We are of opinion, however, that upon the pleadings and evidence, the plaintiff is entitled to an account of the proceeds of the sale of the land in order to ascertain the amount due him as the consideration of the conveyance, and that he may recover the same.
*385The enforcement of the alleged agreement, after the sale of the land, does not in any respect impinge upon the terms of the conveyance, but relates entirely to the payment of the consideration. It is true that the plaintiff could not have compelled the defendant to execute her agreement to sell the land, as there was no enforceable trust, and the agreement was within the statute of frauds, but this part of the agreement has been voluntarily performed, and the other part, not being within the statute, may now be enforced. The principle is illustrated by the following cases:
In Hess v. Fox, 10 Wend., 436, the plaintiff conveyed his equity of redemption to his mortgagee in consideration of the actual cancellation and discharge of the mortgage indebtedness and a promise to sell the land and pay the surplus, if any, to the plaintiff. The land was sold, and there being a surplus, the plaintiff recovered it in an action of assump-sit. Savage, C. J., after stating that the agreement to sell could not have been enforced, said that “ no question can arise as to the validity of the agreement to sell, that was performed, and the remaining part was to pay over money supported by the consideration of land conveyed to the promisor.”
In Massey v. Holland, 3 Ired., 197, the plaintiff being indebted to the defendant, conveyed certain lands to him upon the understanding that he should sell the same, satisfy his claim and pay the surplus to the plaintiff. The land was sold and the plaintiff recovered the surplus in an action of assumpsit. The defendant objected to the introduction of parol testimony to prove the agreement, but it was held that it was not within the statute, the Court remarking that “the plaintiff has not brought his action upon the agreement. He treats the agreement as having been executed,, and claims the money which in consequence of that agreement became due to him.” See also Browne on Statute of Frauds, 117.

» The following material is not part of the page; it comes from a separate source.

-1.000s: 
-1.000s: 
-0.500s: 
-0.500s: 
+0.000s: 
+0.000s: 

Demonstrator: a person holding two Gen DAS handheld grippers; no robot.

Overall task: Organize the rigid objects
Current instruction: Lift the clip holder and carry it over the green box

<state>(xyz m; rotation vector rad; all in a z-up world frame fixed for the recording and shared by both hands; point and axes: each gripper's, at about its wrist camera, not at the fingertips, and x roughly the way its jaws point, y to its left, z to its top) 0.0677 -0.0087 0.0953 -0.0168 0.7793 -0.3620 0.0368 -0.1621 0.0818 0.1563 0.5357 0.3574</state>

*386Still more directly in point is the case of Michael v. Foil, 100 N. C., 178. There “the contract for the sale of the land was in writing; the land itself was sold, but the agreement that if the mineral interest in the land should be sold during the life-time of the plaintiff he should have one-half of it, was not put in the writing.”
The Court said: “If the contract of sale was made subject to this agreement, as an inducement to the contract, the agreement, though in parol, may be enforced. The agreement did not pass or purport to pass any interest in the land, and does not fall within the statute of frauds.”

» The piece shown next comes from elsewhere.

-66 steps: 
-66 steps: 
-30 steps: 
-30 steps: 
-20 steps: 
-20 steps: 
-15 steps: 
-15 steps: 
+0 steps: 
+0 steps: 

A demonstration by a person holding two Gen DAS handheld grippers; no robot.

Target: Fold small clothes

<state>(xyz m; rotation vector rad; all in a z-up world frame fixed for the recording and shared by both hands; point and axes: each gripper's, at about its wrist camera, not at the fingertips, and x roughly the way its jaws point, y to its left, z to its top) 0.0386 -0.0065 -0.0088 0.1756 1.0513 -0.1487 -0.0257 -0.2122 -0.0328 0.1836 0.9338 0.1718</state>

In addition to the authorities cited in the opinion in the foregoing case, we will add the case of Miller v. Kendig, 55 Iowa, 174, in which it was held that “ a parol agreement by the grantee of land, that in case he sells the land for more than the price paid, one-half of the excess shall be paid to the grantor, does not create an interest in real estate within the statute of frauds.” The Court, after stating that the agreement to sell could not be enforced, proceeds as follows: “The agreement entered into between the parties pertained merely to the purchase price. It was to be at least $ 1,650, and in a certain contingency more than that. The plaintiff shows that the contingency has happened.” It was held that he was entitled to recover.
In Trobridge v. Weatherbee, 11 Allen. (Mass.) Rep., 361, it is said that " a parol promise to pay to another a portion of the profits made by a promisor on the purchase and sale of real estate is not within the statute of frauds and may be proved by parol.” See also Mehagan v. Mead, 63 N. H., 130; Sherrill v. Hagan, 92 N. C., 345.

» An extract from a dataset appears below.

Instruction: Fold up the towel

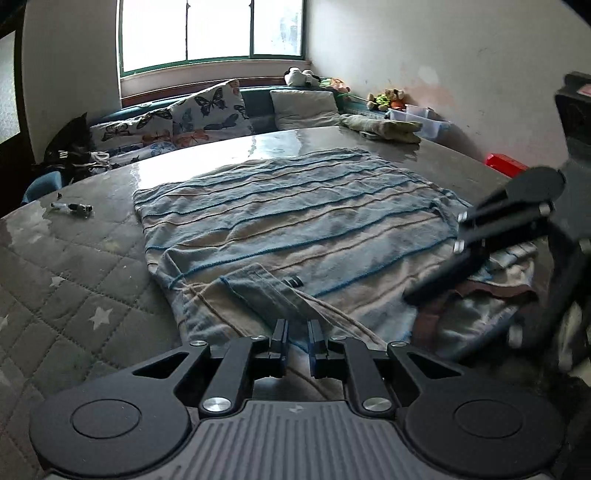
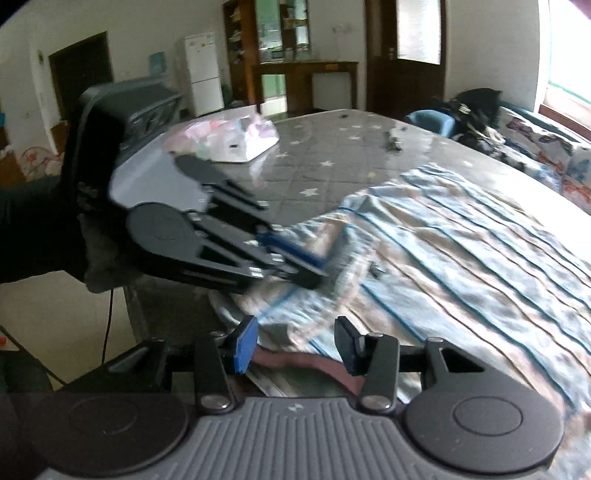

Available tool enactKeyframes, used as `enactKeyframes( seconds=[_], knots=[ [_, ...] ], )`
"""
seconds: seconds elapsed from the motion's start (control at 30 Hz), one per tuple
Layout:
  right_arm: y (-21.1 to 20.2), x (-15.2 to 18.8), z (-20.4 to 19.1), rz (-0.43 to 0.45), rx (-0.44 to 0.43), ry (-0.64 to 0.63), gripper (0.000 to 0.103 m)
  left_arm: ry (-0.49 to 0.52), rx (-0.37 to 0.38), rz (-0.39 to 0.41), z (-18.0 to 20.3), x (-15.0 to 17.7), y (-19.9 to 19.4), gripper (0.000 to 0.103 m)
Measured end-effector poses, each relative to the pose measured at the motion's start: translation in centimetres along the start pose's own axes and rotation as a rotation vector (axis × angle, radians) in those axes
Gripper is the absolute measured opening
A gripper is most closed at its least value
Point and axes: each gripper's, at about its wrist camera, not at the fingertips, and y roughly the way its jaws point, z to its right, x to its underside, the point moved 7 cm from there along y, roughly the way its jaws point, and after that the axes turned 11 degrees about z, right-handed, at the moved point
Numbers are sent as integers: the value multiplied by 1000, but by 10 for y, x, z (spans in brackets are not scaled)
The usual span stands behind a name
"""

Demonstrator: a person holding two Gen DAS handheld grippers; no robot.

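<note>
- I see the striped towel (image 1: 291,221) lying spread out on the grey quilted tabletop (image 1: 74,280). It is blue and tan, with thin blue lines across it.
- My left hand-held gripper (image 1: 298,341) sits low at the near edge of the towel. Its two blue-tipped fingers are close together, with a fold of the towel pinched between them.
- The near corner of the towel is turned over, and a small dark tag (image 1: 294,281) shows just past the fold.
- My right hand-held gripper (image 2: 295,341) is at the right near corner of the towel. Its fingers are apart, and bunched cloth lies between them. I cannot tell if they touch the cloth.
- In the right wrist view, the left hand-held gripper shows from the side, with its tips down on the towel. The picture is blurry there.
- A small dark pen-like thing (image 1: 72,208) lies on the tabletop, well apart from the towel, to its left.
- A crumpled green cloth (image 1: 384,127) lies at the far side of the tabletop.
- Butterfly pillows (image 1: 207,110) lean under the window (image 1: 214,33) behind the tabletop.
- A clear plastic bag (image 2: 229,140) sits on the far part of the tabletop in the right wrist view.
</note>
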Motion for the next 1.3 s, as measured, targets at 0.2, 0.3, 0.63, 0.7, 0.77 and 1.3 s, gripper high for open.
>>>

We have examined with great care the cases cited by the defendant’s counsel, but in our opinion they do not shake the authority of Michael v. Foil, supra, sustained as it is by the general current of judicial decision. The principle there laid down is applicable to the present case. The plaintiff *387here had the legal title to the land and conveyed it upon an apparently nominal consideration to the defendant. He testifies that the inducement to the making of such conveyance was the agreement that the defendant should sell the land, and when sold he was to be paid for his services and expenditures, and, after deducting the amount advanced by the defendant, he was to have one-half of the proceeds of the sale. We think that if the plaintiff can establish such an agreement he will be entitled to recover.
As the land was not sold until 1890, the plaintiff's cause of action did not accrue until then, and is, therefore, not barred by the statute of limitations. This defence was not seriously urged before us.
For the reasons given, we think there should be a new trial.
Error.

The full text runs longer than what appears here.